The association of Kresty with crosses shows how this prison is engrained within the memory of the second speaker. This allusion is a reference point to readers that her son is filing through Kresty before being sent to the gulags. The poem has a semi-narrative structure, and one could interpret that the feelings and events that occur between these two speakers is very similar to what occurred between Anna Akhmatova and her son Lev Gumilev as he was imprisoned and eventually sent to the gulags. Awareness of this historical context and the allusions to Kresty creates in readers’ minds historical memory that counters the cultural amnesia being practiced by the Russian government and its people. No matter how hard Russia tries to forget its past, literature such as this poem and the stories such as the one of Anna Akhmatova and her son Lev Gumilev continue to create historical memories of political repression and prisoner abuses that are difficult to forget.

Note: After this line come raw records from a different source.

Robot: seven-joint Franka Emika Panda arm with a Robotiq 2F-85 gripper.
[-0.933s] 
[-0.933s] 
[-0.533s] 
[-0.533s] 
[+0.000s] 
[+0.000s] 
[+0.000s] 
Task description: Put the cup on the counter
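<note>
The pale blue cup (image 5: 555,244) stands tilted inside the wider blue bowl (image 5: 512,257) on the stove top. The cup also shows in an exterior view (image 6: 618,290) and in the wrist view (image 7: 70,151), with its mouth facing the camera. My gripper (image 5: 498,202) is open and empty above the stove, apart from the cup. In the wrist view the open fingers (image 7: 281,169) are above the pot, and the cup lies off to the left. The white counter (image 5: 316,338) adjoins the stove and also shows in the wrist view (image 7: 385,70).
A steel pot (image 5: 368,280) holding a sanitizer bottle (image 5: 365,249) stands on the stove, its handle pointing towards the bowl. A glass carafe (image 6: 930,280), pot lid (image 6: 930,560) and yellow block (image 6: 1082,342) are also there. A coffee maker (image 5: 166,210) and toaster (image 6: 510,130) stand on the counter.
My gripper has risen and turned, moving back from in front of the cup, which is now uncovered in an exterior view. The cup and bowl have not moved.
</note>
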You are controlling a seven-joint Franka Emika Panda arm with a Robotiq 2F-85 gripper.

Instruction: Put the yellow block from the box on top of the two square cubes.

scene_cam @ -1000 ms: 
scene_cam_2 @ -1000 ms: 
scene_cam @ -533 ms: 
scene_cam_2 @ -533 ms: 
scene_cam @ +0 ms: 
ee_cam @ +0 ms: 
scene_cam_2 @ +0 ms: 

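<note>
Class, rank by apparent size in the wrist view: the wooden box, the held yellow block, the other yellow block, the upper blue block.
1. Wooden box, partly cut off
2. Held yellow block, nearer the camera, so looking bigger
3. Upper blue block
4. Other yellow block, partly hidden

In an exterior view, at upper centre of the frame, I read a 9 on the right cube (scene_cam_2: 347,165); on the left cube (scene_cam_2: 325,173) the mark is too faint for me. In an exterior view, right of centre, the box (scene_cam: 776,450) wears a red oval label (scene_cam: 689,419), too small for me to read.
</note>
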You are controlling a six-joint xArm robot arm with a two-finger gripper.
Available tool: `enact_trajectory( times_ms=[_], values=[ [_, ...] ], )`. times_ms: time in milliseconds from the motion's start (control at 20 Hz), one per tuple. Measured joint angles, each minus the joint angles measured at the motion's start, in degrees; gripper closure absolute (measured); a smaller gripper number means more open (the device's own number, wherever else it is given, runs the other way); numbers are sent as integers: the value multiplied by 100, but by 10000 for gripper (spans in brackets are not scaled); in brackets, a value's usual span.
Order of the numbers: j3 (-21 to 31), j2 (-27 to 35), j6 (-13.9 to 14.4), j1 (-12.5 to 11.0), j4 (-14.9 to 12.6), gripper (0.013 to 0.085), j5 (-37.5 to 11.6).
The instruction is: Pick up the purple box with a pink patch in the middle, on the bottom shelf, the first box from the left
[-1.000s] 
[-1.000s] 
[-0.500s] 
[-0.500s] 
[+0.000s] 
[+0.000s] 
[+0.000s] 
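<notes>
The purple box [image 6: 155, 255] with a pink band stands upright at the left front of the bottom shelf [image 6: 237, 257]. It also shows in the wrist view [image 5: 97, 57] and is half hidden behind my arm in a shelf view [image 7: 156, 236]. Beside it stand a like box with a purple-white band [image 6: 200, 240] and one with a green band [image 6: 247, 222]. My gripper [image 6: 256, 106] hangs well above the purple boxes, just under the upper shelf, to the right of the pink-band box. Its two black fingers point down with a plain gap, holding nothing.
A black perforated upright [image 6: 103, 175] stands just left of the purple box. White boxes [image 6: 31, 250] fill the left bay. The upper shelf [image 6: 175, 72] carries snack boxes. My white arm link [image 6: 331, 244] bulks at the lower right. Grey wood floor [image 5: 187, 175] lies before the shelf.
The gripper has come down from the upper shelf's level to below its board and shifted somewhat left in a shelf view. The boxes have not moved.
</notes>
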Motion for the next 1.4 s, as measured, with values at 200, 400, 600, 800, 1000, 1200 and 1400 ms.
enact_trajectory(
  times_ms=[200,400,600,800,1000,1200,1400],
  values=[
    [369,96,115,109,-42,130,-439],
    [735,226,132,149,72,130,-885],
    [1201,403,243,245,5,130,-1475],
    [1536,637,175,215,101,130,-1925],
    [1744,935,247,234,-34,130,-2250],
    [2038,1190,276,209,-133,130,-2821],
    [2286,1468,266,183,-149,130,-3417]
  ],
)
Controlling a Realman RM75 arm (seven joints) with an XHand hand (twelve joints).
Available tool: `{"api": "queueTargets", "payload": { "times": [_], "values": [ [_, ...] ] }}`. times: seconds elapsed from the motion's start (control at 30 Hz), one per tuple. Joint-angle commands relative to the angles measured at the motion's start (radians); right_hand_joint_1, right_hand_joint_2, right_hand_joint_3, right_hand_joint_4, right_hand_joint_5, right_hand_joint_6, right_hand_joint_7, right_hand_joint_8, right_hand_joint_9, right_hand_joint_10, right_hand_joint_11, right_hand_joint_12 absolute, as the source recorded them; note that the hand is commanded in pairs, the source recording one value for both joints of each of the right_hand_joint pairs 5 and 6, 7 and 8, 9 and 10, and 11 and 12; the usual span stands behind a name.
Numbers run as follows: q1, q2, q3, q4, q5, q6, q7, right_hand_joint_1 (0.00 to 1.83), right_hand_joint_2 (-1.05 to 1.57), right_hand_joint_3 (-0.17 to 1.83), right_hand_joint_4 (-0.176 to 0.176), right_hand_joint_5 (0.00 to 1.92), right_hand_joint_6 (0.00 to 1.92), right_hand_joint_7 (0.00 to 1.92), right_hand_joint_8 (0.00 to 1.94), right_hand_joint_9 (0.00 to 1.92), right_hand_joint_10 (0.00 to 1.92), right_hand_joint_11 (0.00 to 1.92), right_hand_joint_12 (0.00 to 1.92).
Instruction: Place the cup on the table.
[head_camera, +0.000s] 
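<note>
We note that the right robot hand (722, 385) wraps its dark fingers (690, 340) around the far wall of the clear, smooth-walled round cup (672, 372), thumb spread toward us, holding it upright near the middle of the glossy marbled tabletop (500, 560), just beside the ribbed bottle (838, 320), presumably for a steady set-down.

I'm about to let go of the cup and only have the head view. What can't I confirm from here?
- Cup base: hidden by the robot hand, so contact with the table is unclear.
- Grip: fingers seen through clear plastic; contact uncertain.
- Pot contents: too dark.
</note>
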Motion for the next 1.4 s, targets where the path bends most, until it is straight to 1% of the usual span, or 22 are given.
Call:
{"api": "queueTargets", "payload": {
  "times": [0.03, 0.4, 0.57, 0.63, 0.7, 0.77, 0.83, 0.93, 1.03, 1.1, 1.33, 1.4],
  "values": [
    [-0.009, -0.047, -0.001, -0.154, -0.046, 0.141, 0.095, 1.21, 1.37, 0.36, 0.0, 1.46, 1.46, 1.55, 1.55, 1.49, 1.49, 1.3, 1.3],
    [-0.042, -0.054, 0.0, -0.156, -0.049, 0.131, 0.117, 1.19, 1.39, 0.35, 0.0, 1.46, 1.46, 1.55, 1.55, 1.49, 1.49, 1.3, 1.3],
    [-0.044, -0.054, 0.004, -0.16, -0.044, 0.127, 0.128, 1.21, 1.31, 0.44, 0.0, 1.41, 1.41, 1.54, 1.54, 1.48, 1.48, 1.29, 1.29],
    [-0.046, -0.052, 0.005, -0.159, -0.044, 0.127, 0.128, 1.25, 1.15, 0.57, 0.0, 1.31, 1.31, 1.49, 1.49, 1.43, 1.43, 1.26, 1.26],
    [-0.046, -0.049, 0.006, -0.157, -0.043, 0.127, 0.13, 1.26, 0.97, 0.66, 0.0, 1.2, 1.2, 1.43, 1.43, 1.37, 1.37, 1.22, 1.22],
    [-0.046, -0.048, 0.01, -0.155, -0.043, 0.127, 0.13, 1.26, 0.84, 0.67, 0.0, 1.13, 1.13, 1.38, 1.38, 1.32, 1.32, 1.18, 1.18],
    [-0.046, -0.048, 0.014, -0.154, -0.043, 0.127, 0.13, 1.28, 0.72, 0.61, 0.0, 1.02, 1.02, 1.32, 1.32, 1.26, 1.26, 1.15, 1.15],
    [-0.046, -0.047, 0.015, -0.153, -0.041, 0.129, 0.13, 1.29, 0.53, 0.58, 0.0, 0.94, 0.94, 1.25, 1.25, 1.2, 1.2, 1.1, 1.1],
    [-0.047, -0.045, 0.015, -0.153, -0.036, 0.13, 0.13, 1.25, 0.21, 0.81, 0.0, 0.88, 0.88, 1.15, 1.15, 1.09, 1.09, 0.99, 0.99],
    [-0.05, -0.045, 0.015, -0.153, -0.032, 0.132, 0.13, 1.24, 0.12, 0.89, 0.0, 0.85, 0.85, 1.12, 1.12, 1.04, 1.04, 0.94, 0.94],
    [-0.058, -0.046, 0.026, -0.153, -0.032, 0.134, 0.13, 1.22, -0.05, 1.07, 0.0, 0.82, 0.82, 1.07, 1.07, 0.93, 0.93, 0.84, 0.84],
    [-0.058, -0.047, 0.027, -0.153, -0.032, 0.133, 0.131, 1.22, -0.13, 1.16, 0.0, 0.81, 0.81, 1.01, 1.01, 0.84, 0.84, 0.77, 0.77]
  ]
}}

Kresty prison, its associations, and its storied history evoke in Russian people’s minds memories of a grim Soviet past of political repression and prisoners’ rights violations. In the post-Soviet period, this site of memory continues to be an unsettling reminder that it is difficult to forget what occurred in Russia’s Soviet past. Despite many efforts to downplay the significance and importance of this prison, through such actions as building around the prison or converting it into a commercialized area, it continues to be associated with the Russian prison system and gulags through historical memory. International prison rights watch agencies will not forget the human rights violations committed within this prison as they continue to cite Kresty’s historically atrocious record in prisoner treatment.

This memorializes the prison within the international community as a site of memory of human and prisoners’ rights violations. In addition, citing Kresty’s spotty record reinforces the international community’s association of Russia with political repression and human rights violations. Literature, such as the poem Requiem by Anna Akhmatova and The Gulag Archipelago by Alexander Solzhenitsyn, use references to Kresty as a way to memorialize its past. The stories of all those affected by the Russian prison system in the Soviet and post-Soviet era create a lingering memory of political repression and prison abuse that cannot be erased in the memories of Russian people. Despite the efforts by Russian people to forget this prison as a significant historical site of memory, its storied past of political repression and prisoners’ rights violations is difficult to eradicate from memory.